Polychronopoulos Dimitris, Weitschek Emanuel, Dimitrieva Slavica, Bucher Philipp, Felici Giovanni, Almirantis Yannis
Institute of Biosciences and Applications, National Center for Scientific Research "Demokritos", 15310 Athens, Greece; Department of Biochemistry and Molecular Biology, Faculty of Biology, National and Kapodistrian University of Athens, 15701 Athens, Greece.
Department of Engineering, Roma Tre University, Via della Vasca Navale 79, 00146 Rome, Italy; Institute of Systems Analysis and Computer Science "Antonio Ruberti", National Research Council, Viale Manzoni 30, 00185 Rome, Italy.
Genomics. 2014 Aug;104(2):79-86. doi: 10.1016/j.ygeno.2014.07.004. Epub 2014 Jul 22.
Scarce work has been done in the analysis of the composition of conserved non-coding elements (CNEs) that are identified by comparisons of two or more genomes and are found to exist in all metazoan genomes.
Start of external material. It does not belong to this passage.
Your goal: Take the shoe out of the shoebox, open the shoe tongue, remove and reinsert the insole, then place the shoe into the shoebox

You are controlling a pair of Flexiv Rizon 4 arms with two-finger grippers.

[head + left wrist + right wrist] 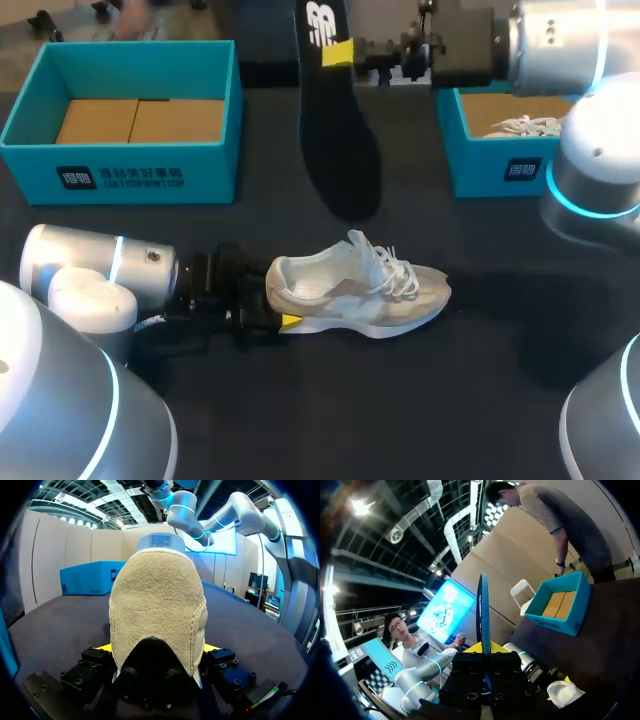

Here we present the analysis of CNEs with a methodology that takes into account word occurrence at various lengths scales in the form of feature vector representation and rule based classifiers. We implement our approach on both protein-coding exons and CNEs, originating from human, insect (Drosophila melanogaster) and worm (Caenorhabditis elegans) genomes, that are either identified in the present study or obtained from the literature. Alignment free feature vector representation of sequences combined with rule-based classification methods leads to successful classification of the different CNEs classes. Biologically meaningful results are derived by comparison with the genomic signatures approach, and classification rates for a variety of functional elements of the genomes along with surrogates are presented.
通过比较两个或更多基因组而鉴定出的、存在于所有后生动物基因组中的保守非编码元件(CNE)的组成分析工作较少。在此,我们采用一种方法对CNE进行分析,该方法以特征向量表示的形式考虑了不同长度尺度下的单词出现情况以及基于规则的分类器。我们将我们的方法应用于蛋白质编码外显子和CNE,这些外显子和CNE来源于人类、昆虫(黑腹果蝇)和蠕虫(秀丽隐杆线虫)基因组,它们要么是在本研究中鉴定出来的,要么是从文献中获取的。序列的无比对特征向量表示与基于规则的分类方法相结合,成功地对不同的CNE类别进行了分类。通过与基因组特征方法进行比较得出了具有生物学意义的结果,并给出了基因组各种功能元件以及替代物的分类率。